START EXTRACTED DATA
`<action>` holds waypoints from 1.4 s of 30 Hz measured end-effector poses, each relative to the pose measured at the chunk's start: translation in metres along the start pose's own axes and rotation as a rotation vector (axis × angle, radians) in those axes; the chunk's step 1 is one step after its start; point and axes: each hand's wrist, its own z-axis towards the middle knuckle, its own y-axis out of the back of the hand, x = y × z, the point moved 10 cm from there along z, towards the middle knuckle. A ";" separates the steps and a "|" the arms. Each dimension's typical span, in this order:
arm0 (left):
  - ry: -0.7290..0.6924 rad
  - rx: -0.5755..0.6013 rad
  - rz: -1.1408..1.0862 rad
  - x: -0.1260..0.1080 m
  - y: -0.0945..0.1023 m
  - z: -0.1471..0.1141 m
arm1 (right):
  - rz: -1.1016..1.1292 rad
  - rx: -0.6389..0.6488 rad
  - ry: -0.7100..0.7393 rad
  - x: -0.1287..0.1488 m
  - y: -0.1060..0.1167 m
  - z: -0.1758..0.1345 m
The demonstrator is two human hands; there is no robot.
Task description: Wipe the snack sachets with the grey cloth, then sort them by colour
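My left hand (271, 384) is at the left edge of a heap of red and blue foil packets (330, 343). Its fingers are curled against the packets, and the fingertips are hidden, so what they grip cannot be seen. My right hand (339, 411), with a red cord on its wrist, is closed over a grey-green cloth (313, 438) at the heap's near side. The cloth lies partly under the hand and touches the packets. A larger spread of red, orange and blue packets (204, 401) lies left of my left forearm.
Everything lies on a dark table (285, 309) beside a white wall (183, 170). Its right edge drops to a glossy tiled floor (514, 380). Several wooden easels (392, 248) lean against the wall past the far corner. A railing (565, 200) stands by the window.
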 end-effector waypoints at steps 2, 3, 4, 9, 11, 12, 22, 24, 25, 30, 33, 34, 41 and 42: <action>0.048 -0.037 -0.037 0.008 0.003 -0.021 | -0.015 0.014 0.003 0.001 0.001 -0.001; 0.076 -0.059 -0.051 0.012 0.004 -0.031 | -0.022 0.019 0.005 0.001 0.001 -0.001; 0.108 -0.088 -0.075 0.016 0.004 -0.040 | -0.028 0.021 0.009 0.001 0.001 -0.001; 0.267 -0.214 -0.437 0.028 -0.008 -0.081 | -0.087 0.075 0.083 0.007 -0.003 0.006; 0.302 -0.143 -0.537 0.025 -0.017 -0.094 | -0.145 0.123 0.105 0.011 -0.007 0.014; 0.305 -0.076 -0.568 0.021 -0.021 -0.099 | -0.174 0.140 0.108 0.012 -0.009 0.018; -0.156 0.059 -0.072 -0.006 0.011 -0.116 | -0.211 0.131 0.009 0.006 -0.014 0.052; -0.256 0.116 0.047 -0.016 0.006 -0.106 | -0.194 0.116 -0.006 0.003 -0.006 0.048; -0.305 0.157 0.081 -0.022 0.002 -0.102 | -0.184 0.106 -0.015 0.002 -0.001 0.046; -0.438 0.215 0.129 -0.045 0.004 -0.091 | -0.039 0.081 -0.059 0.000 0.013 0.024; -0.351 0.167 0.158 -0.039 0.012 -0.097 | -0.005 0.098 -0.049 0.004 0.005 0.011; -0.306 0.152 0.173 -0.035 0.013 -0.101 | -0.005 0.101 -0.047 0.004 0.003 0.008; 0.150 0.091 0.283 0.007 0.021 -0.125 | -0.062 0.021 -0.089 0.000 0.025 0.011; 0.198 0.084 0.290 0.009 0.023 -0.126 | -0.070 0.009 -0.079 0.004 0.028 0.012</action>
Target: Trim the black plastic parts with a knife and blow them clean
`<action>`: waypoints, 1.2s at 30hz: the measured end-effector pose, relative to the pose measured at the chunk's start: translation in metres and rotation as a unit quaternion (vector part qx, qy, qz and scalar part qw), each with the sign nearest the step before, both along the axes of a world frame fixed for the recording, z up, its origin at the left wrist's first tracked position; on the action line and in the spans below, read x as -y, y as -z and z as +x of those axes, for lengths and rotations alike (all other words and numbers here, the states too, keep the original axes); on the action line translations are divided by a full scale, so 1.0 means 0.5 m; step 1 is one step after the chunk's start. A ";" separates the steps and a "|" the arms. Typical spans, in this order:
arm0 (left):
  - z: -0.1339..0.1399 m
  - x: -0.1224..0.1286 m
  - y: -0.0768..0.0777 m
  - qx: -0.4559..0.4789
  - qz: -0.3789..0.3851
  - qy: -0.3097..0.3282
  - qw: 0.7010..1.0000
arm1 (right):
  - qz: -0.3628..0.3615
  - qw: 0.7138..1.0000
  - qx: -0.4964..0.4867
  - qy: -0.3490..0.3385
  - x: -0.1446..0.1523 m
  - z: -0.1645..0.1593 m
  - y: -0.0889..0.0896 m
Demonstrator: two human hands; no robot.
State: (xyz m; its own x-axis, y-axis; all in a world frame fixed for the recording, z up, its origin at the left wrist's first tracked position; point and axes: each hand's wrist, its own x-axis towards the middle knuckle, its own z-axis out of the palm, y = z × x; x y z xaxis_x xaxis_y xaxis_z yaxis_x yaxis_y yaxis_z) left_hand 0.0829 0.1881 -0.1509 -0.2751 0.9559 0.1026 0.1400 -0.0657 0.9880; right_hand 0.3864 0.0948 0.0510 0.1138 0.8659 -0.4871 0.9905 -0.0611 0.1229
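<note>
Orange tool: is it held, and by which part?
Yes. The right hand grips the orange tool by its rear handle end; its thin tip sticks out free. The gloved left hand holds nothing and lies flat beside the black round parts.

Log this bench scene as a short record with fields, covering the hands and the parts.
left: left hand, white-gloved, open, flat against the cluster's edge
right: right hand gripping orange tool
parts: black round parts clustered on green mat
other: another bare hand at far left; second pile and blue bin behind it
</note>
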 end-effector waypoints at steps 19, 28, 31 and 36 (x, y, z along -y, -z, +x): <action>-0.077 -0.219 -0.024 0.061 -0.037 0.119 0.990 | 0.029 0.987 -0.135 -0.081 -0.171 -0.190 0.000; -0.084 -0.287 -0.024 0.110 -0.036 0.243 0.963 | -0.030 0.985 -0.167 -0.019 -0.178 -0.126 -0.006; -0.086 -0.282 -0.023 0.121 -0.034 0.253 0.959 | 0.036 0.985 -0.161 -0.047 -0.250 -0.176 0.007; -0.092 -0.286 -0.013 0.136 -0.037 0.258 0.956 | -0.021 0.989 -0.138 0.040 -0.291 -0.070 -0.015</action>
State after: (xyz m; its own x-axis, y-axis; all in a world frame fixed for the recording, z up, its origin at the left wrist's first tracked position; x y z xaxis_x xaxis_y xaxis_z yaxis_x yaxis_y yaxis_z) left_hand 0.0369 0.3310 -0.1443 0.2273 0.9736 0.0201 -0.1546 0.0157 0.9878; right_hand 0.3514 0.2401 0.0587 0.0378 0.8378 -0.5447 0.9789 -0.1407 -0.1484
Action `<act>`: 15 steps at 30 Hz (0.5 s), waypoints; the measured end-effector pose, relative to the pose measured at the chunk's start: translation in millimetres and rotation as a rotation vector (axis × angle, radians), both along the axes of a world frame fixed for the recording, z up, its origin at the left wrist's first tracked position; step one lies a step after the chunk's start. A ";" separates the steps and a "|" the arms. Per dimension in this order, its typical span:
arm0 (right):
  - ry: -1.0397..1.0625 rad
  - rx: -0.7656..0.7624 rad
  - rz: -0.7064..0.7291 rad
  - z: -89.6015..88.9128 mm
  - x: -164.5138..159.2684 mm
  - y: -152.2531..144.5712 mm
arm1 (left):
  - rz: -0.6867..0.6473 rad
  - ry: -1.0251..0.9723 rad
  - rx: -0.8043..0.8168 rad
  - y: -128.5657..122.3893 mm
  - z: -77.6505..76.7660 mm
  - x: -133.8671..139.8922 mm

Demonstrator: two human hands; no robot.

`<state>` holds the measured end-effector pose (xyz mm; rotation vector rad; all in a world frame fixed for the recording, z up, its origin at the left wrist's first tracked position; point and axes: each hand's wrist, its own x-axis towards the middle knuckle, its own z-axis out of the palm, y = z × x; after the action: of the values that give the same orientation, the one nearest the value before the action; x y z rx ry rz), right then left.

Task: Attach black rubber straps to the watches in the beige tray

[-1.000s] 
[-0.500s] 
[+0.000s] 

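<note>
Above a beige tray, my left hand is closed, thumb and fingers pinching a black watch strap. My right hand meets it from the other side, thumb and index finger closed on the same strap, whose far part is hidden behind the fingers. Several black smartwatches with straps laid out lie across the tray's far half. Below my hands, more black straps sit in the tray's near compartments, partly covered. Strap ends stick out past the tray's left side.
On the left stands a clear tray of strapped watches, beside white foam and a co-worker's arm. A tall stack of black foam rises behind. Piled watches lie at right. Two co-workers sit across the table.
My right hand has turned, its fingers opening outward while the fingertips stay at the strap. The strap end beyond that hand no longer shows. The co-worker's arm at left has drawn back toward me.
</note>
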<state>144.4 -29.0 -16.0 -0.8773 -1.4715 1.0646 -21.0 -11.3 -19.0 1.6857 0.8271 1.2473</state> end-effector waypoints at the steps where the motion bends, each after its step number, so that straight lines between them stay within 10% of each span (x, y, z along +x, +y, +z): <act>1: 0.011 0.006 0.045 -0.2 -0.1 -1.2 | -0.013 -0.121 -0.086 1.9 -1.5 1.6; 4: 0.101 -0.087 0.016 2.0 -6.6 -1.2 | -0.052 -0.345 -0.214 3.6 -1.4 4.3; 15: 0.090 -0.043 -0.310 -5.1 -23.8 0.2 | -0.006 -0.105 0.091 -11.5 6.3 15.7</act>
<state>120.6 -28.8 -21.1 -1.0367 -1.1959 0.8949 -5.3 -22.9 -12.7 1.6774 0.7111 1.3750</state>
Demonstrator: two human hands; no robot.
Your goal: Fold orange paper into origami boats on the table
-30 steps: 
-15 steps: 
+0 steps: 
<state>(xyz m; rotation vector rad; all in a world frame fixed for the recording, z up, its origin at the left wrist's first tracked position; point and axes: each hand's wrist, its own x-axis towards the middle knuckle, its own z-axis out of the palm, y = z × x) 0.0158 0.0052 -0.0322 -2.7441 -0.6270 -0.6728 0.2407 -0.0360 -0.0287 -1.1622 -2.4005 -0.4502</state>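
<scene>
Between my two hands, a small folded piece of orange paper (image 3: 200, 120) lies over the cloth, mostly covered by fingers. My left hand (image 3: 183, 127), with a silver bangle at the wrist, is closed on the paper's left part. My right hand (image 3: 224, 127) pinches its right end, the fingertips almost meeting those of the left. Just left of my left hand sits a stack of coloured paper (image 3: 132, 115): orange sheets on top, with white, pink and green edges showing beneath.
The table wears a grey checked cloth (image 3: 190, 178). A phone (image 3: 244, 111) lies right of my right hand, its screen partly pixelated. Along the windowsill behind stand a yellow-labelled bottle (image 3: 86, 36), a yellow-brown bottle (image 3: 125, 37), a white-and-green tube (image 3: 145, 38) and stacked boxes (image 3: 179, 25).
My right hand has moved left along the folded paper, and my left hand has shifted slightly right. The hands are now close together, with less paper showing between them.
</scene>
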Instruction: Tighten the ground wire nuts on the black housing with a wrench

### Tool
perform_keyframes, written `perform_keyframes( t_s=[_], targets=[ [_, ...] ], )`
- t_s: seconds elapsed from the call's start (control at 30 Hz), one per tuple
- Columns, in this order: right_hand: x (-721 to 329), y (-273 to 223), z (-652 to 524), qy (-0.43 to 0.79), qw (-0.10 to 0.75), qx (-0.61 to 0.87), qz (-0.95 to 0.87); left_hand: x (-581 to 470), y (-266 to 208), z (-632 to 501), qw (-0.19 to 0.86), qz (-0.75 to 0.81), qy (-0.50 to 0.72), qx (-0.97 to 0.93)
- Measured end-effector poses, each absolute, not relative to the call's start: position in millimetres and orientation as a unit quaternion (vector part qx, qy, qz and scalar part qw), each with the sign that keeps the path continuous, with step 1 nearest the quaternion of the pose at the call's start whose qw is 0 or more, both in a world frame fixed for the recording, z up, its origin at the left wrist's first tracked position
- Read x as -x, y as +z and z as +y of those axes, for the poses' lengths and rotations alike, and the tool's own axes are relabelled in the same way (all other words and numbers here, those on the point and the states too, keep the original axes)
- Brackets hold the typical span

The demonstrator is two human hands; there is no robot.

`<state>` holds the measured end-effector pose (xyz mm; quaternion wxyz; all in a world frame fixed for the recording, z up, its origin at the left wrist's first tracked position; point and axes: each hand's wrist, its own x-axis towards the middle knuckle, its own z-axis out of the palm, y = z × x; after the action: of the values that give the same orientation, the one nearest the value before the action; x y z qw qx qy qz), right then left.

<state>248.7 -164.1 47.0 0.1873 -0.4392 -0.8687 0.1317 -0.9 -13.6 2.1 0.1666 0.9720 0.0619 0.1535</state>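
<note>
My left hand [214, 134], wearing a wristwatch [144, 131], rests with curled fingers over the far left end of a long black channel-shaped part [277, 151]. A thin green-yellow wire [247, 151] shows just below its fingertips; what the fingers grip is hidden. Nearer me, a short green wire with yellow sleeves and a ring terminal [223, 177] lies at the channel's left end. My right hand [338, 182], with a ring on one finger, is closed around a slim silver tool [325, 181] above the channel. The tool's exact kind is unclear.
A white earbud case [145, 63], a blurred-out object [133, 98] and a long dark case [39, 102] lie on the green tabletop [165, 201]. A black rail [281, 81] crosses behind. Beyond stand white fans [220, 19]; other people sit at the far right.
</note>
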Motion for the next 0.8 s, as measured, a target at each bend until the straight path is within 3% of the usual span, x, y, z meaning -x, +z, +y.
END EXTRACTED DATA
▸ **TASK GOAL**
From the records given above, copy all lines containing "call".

▸ **OUTPUT OF THE TASK**
- t_s: seconds elapsed from the call's start (control at 30 Hz), one per tuple
- Measured end-effector poses, each absolute, not relative to the call's start: position in millimetres and orientation as a unit quaternion (vector part qx, qy, qz and scalar part qw), each with the sign that keeps the path continuous, with step 1 nearest the quaternion of the pose at the call's start whose qw is 0 or more, both in a world frame fixed for the recording, z up, its origin at the left wrist's first tracked position

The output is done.